- Assignment -
Return every line of the data exactly as it stands.

- Provided data -

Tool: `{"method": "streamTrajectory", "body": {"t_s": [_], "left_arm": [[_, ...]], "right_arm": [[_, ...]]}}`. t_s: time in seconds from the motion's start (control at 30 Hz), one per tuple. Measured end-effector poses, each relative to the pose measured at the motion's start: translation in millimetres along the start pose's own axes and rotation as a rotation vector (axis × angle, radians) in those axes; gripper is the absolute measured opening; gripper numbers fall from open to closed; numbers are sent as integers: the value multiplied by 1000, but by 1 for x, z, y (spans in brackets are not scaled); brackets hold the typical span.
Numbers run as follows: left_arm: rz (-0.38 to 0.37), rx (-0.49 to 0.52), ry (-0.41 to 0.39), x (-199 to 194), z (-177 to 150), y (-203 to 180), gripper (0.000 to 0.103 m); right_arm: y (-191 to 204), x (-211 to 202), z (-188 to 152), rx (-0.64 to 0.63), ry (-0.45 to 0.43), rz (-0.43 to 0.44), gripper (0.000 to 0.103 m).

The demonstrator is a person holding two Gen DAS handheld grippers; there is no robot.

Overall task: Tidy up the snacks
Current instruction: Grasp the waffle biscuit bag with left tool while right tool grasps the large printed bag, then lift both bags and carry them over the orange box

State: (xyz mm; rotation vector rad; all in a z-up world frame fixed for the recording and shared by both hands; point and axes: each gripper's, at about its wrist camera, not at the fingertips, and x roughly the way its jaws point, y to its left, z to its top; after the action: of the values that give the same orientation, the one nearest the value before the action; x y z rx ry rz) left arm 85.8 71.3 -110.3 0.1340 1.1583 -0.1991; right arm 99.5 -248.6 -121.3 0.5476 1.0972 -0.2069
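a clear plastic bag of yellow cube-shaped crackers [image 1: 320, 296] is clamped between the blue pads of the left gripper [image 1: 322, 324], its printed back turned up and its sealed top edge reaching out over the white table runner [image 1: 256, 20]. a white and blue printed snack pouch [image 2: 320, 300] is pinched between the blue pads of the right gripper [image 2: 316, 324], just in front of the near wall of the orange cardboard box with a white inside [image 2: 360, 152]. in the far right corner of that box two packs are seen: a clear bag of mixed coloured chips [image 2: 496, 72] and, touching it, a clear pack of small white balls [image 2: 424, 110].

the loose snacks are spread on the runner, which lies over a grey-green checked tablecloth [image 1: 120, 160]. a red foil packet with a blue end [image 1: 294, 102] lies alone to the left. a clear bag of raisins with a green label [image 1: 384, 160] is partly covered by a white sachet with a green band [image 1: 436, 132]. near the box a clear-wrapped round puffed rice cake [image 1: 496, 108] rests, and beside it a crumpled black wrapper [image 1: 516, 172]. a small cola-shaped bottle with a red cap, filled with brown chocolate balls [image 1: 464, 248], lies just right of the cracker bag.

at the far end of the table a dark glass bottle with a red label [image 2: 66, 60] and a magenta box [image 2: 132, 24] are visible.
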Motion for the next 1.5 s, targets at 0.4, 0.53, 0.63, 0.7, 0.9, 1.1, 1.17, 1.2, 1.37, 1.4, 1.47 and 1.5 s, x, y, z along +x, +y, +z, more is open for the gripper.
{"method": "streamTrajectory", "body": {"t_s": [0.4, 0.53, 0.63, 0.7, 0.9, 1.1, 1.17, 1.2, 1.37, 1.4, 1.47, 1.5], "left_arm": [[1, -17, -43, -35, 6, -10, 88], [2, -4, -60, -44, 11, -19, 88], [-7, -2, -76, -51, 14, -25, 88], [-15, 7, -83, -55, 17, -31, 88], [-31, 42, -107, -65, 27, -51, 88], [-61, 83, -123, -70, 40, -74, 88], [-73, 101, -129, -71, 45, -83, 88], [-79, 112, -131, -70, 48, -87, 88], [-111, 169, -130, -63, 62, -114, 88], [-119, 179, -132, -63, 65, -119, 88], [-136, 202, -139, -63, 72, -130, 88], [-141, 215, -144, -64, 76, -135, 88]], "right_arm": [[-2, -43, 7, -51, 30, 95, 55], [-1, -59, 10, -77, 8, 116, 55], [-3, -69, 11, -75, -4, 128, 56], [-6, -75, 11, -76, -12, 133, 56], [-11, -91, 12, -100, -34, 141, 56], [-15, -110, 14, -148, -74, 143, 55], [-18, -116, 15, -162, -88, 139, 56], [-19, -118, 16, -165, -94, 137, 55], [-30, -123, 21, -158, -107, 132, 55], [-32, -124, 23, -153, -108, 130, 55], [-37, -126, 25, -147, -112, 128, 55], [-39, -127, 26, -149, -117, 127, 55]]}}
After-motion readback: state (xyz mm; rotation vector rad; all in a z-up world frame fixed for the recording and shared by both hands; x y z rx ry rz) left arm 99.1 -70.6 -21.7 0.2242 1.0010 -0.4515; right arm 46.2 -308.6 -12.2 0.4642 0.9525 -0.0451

- Solved exercise -
Tool: `{"method": "streamTrajectory", "body": {"t_s": [_], "left_arm": [[_, ...]], "right_arm": [[_, ...]]}}`. t_s: time in seconds from the motion's start (control at 30 Hz), one per tuple. Measured end-effector poses, each relative to the pose measured at the motion's start: translation in millimetres along the start pose's own axes and rotation as a rotation vector (axis × angle, radians) in those axes; gripper is the absolute measured opening; gripper numbers fall from open to closed; numbers are sent as integers: the value multiplied by 1000, but by 1 for x, z, y (spans in brackets are not scaled); brackets hold the typical span.
Numbers run as follows: left_arm: rz (-0.38 to 0.37), rx (-0.49 to 0.52), ry (-0.41 to 0.39), x (-199 to 194), z (-177 to 150), y (-203 to 180), gripper (0.000 to 0.103 m); right_arm: y (-191 to 204), x (-211 to 202), z (-188 to 152), rx (-0.64 to 0.63), ry (-0.45 to 0.43), rz (-0.43 to 0.44), gripper (0.000 to 0.103 m).

The demonstrator is a person holding two Gen DAS handheld grippers; there is no robot.

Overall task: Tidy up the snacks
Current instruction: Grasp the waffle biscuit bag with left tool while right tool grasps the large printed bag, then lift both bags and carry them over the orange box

State: (xyz mm; rotation vector rad; all in a z-up world frame fixed for the recording and shared by both hands; point and axes: each gripper's, at about its wrist camera, not at the fingertips, and x roughly the way its jaws point, y to its left, z to its top; after the action: of the values that give the same orientation, the one nearest the value before the action; x y z rx ry rz) left arm 85.8 71.3 -110.3 0.1340 1.1583 -0.1991; right arm 99.5 -248.6 -121.3 0.5476 1.0972 -0.2069
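a clear plastic bag of yellow cube-shaped crackers [image 1: 320, 296] is clamped between the blue pads of the left gripper [image 1: 322, 324], its printed back turned up and its sealed top edge reaching out over the white table runner [image 1: 256, 20]. a white and blue printed snack pouch [image 2: 320, 300] is pinched between the blue pads of the right gripper [image 2: 316, 324], just in front of the near wall of the orange cardboard box with a white inside [image 2: 360, 152]. in the far right corner of that box two packs are seen: a clear bag of mixed coloured chips [image 2: 496, 72] and, touching it, a clear pack of small white balls [image 2: 424, 110].

the loose snacks are spread on the runner, which lies over a grey-green checked tablecloth [image 1: 120, 160]. a red foil packet with a blue end [image 1: 294, 102] lies alone to the left. a clear bag of raisins with a green label [image 1: 384, 160] is partly covered by a white sachet with a green band [image 1: 436, 132]. near the box a clear-wrapped round puffed rice cake [image 1: 496, 108] rests, and beside it a crumpled black wrapper [image 1: 516, 172]. a small cola-shaped bottle with a red cap, filled with brown chocolate balls [image 1: 464, 248], lies just right of the cracker bag.

at the far end of the table a dark glass bottle with a red label [image 2: 66, 60] and a magenta box [image 2: 132, 24] are visible.
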Motion for the next 1.5 s, targets at 0.4, 0.53, 0.63, 0.7, 0.9, 1.1, 1.17, 1.2, 1.37, 1.4, 1.47 and 1.5 s, x, y, z along +x, +y, +z, more is open for the gripper.
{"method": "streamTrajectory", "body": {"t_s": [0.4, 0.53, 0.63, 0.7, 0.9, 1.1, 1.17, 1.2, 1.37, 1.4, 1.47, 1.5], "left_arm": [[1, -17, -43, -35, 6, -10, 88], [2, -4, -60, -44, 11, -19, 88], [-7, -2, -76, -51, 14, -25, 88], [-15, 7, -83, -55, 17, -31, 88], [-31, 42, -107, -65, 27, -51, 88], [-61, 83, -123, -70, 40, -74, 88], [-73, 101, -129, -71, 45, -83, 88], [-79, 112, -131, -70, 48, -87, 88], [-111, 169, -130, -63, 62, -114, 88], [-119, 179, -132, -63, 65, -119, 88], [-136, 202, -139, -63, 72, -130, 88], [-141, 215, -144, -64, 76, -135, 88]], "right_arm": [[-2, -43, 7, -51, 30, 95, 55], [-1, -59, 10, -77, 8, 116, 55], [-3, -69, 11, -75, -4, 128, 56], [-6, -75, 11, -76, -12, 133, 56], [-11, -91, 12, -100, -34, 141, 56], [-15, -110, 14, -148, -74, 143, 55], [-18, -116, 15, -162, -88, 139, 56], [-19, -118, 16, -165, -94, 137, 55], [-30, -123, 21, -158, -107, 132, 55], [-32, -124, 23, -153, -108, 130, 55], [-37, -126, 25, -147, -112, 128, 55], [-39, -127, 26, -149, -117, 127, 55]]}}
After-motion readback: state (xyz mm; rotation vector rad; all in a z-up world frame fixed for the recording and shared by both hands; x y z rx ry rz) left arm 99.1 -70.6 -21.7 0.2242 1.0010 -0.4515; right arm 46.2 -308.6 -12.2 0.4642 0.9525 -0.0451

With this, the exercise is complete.